*Exercise objective*: The required output is the complete data, repeated without alteration.

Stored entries

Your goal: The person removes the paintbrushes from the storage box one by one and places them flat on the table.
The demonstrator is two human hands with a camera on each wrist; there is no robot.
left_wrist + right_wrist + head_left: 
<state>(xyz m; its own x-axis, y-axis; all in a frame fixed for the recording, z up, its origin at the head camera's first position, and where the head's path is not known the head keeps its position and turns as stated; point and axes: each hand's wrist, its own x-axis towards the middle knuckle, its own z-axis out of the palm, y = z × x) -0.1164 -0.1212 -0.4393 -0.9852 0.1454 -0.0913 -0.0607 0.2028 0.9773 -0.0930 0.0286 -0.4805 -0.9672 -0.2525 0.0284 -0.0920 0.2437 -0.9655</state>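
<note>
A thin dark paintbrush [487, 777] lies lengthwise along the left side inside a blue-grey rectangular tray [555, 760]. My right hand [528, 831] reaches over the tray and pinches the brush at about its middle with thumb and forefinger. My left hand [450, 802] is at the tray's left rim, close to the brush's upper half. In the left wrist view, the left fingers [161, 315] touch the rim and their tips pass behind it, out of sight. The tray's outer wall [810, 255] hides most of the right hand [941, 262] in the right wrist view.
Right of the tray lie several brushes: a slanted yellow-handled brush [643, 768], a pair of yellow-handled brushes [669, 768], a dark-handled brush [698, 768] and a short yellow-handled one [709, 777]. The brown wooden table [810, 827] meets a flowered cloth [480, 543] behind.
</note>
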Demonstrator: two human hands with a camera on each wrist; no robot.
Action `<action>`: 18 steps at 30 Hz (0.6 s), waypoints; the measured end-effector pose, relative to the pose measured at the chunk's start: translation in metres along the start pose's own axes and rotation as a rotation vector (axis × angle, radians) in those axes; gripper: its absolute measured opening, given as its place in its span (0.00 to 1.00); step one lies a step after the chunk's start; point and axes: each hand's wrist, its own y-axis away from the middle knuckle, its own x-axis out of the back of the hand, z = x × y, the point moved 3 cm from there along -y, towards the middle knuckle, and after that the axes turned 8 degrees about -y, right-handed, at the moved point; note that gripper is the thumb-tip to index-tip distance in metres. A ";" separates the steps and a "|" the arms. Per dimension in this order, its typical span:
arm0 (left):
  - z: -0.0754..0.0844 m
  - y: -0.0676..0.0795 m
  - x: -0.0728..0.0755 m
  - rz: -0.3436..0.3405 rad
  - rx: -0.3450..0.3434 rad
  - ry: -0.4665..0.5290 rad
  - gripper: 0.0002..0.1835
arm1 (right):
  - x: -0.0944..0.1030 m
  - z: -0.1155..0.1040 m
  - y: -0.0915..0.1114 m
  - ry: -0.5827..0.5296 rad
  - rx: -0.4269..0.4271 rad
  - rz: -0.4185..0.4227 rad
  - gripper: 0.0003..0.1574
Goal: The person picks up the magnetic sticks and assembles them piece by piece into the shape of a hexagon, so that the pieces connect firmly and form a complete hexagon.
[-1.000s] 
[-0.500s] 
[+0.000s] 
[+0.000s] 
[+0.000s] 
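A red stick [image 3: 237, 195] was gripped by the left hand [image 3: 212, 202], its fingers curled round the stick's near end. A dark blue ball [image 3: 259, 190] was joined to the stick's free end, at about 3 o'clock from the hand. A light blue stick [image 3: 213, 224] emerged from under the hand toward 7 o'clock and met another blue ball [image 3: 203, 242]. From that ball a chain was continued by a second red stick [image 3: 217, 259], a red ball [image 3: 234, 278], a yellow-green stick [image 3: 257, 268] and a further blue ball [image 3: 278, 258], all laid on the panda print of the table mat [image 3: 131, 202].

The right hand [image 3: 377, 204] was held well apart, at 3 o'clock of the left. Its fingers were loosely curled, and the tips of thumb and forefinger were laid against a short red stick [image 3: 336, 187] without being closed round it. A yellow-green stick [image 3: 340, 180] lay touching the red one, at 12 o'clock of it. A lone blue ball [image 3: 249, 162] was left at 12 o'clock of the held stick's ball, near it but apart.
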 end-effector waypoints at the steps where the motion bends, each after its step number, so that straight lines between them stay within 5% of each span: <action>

*Reply*:
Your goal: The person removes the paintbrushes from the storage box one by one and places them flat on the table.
The demonstrator is two human hands with a camera on each wrist; there is no robot.
left_wrist + right_wrist + head_left: 
<state>(xyz m; its own x-axis, y-axis; all in a frame fixed for the recording, z up, its origin at the head camera's first position, and where the head's path is not known the head keeps its position and turns as stated; point and axes: each hand's wrist, its own x-axis towards the middle knuckle, its own z-axis out of the palm, y = z × x) -0.1164 -0.1212 -0.4393 -0.9852 0.1454 -0.0913 -0.0607 0.2028 0.9773 -0.0930 0.0286 -0.4805 -0.9672 -0.2525 0.0284 -0.0920 0.2437 -0.9655</state>
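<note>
A thin dark paintbrush [487, 777] lies lengthwise along the left side inside a blue-grey rectangular tray [555, 760]. My right hand [528, 831] reaches over the tray and pinches the brush at about its middle with thumb and forefinger. My left hand [450, 802] is at the tray's left rim, close to the brush's upper half. In the left wrist view, the left fingers [161, 315] touch the rim and their tips pass behind it, out of sight. The tray's outer wall [810, 255] hides most of the right hand [941, 262] in the right wrist view.
Right of the tray lie several brushes: a slanted yellow-handled brush [643, 768], a pair of yellow-handled brushes [669, 768], a dark-handled brush [698, 768] and a short yellow-handled one [709, 777]. The brown wooden table [810, 827] meets a flowered cloth [480, 543] behind.
</note>
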Demonstrator: two human hands with a camera on each wrist; no robot.
Action `<action>`: 18 steps at 30 Hz (0.6 s), waypoints; the measured end-effector pose, relative to the pose measured at the chunk's start: translation in metres along the start pose's own axes and rotation as a rotation vector (axis × angle, radians) in those axes; gripper: its absolute measured opening, given as its place in its span (0.00 to 1.00); step one lies a step after the chunk's start; point and axes: each hand's wrist, its own y-axis away from the middle knuckle, its own x-axis out of the back of the hand, z = x × y, the point moved 3 cm from there along -y, towards the middle knuckle, and after that the axes turned 8 degrees about -y, right-handed, at the moved point; note that gripper is the thumb-tip to index-tip distance in metres. A ";" separates the steps and a "|" the arms. Per dimension in this order, its typical span:
arm0 (left):
  - z: -0.0754..0.0844 m
  - y: -0.0676..0.0795 m
  - x: -0.0728..0.0755 m
  - rz: -0.3436..0.3405 rad
  - rx: -0.3450..0.3434 rad
  - ry: -0.4665..0.5290 rad
  - gripper: 0.0002..0.1835
arm1 (right):
  - x: -0.0944..0.1030 m
  - z: -0.1155..0.1040 m
  - y: -0.0915..0.1114 m
  - ry: -0.5827..0.5296 rad
  - rx: -0.4269..0.4271 rad
  - rz: -0.4185..0.4227 rad
  - gripper: 0.0003..0.1574
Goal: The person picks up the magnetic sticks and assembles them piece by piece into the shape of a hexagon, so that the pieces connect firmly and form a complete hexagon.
[-1.000s] 
[-0.500s] 
[+0.000s] 
[+0.000s] 
[+0.000s] 
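A red stick [image 3: 237, 195] was gripped by the left hand [image 3: 212, 202], its fingers curled round the stick's near end. A dark blue ball [image 3: 259, 190] was joined to the stick's free end, at about 3 o'clock from the hand. A light blue stick [image 3: 213, 224] emerged from under the hand toward 7 o'clock and met another blue ball [image 3: 203, 242]. From that ball a chain was continued by a second red stick [image 3: 217, 259], a red ball [image 3: 234, 278], a yellow-green stick [image 3: 257, 268] and a further blue ball [image 3: 278, 258], all laid on the panda print of the table mat [image 3: 131, 202].

The right hand [image 3: 377, 204] was held well apart, at 3 o'clock of the left. Its fingers were loosely curled, and the tips of thumb and forefinger were laid against a short red stick [image 3: 336, 187] without being closed round it. A yellow-green stick [image 3: 340, 180] lay touching the red one, at 12 o'clock of it. A lone blue ball [image 3: 249, 162] was left at 12 o'clock of the held stick's ball, near it but apart.
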 end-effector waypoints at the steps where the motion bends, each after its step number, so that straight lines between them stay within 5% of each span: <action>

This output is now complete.